> PROBLEM DESCRIPTION
Extract every line of the material that holds the string "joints".

> DATA

╔══

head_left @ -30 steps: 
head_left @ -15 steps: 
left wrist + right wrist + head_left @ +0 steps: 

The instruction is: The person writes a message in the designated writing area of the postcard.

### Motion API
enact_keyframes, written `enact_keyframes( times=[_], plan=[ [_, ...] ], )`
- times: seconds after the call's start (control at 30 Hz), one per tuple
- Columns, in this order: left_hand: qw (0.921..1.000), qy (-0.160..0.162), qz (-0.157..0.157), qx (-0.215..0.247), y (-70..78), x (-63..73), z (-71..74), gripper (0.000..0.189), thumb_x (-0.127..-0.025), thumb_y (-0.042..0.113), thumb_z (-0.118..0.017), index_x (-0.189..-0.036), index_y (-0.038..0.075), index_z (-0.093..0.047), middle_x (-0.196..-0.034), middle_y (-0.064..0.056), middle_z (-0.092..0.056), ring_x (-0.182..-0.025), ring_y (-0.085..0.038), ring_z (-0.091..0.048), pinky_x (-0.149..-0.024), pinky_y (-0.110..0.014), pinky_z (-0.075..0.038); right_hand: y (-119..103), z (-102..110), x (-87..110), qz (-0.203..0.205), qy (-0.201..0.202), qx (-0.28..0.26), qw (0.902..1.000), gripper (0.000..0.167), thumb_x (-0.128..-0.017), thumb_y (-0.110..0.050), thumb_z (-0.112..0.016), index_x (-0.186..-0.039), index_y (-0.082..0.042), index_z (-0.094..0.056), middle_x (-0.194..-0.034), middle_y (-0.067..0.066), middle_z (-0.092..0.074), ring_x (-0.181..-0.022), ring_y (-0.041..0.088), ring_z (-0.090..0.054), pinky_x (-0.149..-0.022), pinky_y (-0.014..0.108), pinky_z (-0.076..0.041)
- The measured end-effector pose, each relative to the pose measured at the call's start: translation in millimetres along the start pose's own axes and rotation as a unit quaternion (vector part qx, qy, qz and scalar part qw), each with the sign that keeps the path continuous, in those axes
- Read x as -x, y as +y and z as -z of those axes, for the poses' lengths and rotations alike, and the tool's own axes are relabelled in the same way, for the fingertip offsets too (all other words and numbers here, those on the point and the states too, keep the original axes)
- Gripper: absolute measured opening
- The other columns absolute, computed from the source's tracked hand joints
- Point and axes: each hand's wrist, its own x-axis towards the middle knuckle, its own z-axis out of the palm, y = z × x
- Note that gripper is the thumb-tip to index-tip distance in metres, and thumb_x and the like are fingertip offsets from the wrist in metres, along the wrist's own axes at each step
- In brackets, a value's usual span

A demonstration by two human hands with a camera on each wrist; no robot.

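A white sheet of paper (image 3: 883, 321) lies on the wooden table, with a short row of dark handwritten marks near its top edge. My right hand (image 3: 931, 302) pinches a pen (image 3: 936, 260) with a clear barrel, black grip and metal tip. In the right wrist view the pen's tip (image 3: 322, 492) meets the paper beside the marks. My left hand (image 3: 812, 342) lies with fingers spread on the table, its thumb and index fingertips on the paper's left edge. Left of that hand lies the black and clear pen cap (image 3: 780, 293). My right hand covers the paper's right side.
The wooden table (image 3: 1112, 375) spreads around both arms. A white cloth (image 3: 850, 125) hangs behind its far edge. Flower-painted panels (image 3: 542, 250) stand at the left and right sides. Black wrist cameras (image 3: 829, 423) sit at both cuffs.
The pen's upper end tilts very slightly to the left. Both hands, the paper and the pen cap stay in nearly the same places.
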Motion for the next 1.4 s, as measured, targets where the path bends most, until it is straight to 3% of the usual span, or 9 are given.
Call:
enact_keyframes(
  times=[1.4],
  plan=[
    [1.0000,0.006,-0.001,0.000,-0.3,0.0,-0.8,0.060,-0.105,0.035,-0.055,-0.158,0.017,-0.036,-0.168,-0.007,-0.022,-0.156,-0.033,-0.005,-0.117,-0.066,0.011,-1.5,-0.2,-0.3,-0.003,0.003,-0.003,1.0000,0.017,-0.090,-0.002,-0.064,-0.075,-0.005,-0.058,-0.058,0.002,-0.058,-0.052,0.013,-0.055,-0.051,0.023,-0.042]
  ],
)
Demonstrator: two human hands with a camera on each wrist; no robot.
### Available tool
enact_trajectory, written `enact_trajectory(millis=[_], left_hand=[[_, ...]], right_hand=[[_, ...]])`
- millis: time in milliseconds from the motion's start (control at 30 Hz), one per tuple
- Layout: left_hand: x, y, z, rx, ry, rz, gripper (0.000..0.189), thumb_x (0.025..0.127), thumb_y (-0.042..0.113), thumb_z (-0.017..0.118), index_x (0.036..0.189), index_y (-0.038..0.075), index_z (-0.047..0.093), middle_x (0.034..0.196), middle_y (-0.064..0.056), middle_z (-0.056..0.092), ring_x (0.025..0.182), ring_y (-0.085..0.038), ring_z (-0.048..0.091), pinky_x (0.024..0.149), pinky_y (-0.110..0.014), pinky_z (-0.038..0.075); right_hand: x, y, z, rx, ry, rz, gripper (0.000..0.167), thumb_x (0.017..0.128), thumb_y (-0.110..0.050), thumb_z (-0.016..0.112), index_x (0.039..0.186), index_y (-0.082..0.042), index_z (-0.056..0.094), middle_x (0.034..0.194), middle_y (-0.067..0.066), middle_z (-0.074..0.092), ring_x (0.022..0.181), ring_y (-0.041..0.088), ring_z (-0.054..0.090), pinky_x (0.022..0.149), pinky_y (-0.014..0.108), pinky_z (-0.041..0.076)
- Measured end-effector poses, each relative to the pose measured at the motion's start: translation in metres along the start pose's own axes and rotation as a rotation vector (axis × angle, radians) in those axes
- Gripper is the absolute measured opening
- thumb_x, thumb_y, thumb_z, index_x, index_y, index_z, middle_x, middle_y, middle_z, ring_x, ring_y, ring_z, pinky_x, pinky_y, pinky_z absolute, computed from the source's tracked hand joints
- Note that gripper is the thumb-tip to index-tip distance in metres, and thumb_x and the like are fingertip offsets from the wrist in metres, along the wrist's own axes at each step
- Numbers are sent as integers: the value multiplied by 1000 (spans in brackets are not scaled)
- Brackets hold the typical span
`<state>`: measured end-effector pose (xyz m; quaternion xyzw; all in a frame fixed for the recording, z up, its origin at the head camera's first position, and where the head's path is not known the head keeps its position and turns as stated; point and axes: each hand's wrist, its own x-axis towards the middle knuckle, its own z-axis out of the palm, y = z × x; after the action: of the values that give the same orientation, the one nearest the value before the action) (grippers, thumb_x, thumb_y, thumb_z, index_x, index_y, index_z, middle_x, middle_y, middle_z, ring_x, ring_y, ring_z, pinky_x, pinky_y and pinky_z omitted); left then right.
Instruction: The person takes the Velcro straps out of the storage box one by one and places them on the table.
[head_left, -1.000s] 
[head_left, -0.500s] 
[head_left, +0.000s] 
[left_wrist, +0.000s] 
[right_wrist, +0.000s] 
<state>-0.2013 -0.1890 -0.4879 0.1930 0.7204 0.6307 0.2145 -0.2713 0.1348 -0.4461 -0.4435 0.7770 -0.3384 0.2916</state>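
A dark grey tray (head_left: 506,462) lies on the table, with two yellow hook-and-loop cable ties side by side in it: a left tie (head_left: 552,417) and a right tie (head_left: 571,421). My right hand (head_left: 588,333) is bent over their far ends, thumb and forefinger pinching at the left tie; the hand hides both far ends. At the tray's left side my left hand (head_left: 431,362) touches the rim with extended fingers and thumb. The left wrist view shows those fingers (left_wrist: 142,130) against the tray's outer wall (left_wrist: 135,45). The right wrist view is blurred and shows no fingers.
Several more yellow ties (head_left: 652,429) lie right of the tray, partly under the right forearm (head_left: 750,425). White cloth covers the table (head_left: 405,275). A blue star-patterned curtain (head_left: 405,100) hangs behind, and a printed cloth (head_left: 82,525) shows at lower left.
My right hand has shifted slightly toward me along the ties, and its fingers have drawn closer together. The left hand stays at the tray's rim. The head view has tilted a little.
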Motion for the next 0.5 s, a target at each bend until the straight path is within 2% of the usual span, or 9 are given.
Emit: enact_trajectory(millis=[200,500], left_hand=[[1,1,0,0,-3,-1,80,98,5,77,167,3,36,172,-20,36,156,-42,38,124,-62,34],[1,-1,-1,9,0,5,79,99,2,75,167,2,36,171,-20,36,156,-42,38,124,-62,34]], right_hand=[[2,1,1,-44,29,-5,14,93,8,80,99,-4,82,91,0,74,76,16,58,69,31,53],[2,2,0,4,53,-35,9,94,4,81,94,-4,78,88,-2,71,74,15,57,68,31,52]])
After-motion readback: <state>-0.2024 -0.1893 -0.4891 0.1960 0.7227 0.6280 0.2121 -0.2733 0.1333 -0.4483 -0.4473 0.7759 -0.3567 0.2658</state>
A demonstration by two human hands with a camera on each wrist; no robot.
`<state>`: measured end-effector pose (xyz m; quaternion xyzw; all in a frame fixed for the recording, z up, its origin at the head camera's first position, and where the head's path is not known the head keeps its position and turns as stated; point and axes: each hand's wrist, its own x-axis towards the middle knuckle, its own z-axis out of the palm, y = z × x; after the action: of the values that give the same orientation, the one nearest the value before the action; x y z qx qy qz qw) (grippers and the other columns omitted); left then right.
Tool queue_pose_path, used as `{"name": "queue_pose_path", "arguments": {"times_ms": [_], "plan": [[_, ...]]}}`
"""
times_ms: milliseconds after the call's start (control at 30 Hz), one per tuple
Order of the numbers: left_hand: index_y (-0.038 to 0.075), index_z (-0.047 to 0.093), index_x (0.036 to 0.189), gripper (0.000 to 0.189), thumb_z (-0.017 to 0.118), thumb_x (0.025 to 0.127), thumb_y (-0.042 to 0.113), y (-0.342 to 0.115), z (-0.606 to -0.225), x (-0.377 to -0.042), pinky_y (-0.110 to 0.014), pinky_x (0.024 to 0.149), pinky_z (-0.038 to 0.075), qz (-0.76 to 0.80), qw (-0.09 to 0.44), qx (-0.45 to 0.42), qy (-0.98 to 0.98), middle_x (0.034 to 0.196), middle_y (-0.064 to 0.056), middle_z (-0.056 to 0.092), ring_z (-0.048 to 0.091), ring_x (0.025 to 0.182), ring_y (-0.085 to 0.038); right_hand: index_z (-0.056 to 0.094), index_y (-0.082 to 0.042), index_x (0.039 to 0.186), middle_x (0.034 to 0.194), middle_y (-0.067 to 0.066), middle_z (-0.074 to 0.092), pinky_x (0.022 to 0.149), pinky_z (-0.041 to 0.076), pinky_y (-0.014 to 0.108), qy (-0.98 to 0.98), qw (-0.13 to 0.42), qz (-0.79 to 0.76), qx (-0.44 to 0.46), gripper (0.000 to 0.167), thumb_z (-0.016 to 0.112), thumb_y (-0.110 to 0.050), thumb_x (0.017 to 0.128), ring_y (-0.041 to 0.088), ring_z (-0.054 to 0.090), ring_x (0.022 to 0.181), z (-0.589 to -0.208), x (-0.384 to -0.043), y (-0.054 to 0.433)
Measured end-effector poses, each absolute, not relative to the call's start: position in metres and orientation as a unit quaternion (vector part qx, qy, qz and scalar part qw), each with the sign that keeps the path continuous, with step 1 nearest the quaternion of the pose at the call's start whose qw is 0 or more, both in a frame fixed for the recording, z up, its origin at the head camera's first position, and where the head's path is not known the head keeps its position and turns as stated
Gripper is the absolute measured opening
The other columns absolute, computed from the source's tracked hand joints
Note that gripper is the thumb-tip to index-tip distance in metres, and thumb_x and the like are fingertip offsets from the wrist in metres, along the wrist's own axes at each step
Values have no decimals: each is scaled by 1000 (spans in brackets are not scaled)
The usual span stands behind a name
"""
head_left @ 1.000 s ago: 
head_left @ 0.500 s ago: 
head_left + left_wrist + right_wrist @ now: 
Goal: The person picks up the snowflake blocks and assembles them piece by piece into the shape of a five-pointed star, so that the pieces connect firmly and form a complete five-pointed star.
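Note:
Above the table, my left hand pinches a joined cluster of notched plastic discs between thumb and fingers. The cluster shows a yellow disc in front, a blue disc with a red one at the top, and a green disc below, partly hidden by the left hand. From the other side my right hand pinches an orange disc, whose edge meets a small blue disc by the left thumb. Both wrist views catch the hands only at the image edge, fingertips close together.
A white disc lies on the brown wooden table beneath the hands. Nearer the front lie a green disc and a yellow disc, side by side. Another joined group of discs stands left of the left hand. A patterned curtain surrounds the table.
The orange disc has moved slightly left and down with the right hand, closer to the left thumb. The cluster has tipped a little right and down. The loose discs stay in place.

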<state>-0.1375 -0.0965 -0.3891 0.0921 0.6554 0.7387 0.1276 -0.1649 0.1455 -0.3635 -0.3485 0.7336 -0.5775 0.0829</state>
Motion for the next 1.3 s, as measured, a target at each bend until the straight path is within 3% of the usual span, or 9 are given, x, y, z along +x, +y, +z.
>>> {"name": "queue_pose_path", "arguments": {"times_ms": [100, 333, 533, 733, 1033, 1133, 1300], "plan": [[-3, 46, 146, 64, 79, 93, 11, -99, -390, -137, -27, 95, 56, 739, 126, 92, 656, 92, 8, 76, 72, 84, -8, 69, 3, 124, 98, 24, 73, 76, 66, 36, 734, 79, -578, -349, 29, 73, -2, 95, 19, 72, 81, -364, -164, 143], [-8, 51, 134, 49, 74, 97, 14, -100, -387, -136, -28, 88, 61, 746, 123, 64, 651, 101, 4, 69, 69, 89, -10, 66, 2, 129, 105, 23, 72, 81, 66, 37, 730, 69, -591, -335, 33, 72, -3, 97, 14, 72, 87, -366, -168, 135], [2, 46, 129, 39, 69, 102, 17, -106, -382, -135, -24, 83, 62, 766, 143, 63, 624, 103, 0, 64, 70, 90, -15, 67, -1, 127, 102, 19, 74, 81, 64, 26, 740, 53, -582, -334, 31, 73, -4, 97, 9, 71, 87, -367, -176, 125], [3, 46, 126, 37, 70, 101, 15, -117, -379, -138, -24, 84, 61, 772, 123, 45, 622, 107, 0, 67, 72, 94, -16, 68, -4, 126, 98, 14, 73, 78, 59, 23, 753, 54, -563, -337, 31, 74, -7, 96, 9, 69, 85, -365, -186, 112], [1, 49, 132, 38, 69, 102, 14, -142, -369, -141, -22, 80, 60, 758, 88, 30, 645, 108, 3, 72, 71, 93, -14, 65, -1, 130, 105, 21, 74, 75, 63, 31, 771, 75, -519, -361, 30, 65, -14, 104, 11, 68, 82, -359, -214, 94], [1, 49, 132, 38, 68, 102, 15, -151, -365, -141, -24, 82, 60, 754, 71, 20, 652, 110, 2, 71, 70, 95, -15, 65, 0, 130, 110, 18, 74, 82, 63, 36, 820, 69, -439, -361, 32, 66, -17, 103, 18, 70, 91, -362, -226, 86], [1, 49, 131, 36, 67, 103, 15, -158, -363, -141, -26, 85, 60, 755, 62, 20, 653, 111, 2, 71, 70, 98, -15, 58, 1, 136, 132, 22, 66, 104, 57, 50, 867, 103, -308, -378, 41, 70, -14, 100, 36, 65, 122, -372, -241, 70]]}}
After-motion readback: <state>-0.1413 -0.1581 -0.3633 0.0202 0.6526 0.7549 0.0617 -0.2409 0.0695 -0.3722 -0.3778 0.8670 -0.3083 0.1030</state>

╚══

> EXERCISE OUTPUT
- The other columns absolute, computed from the source's tracked hand joints
- thumb_x, thumb_y, thumb_z, index_x, index_y, index_z, middle_x, middle_y, middle_z, ring_x, ring_y, ring_z, pinky_x, pinky_y, pinky_z absolute, computed from the source's tracked hand joints
The other columns absolute, computed from the source's tracked hand joints

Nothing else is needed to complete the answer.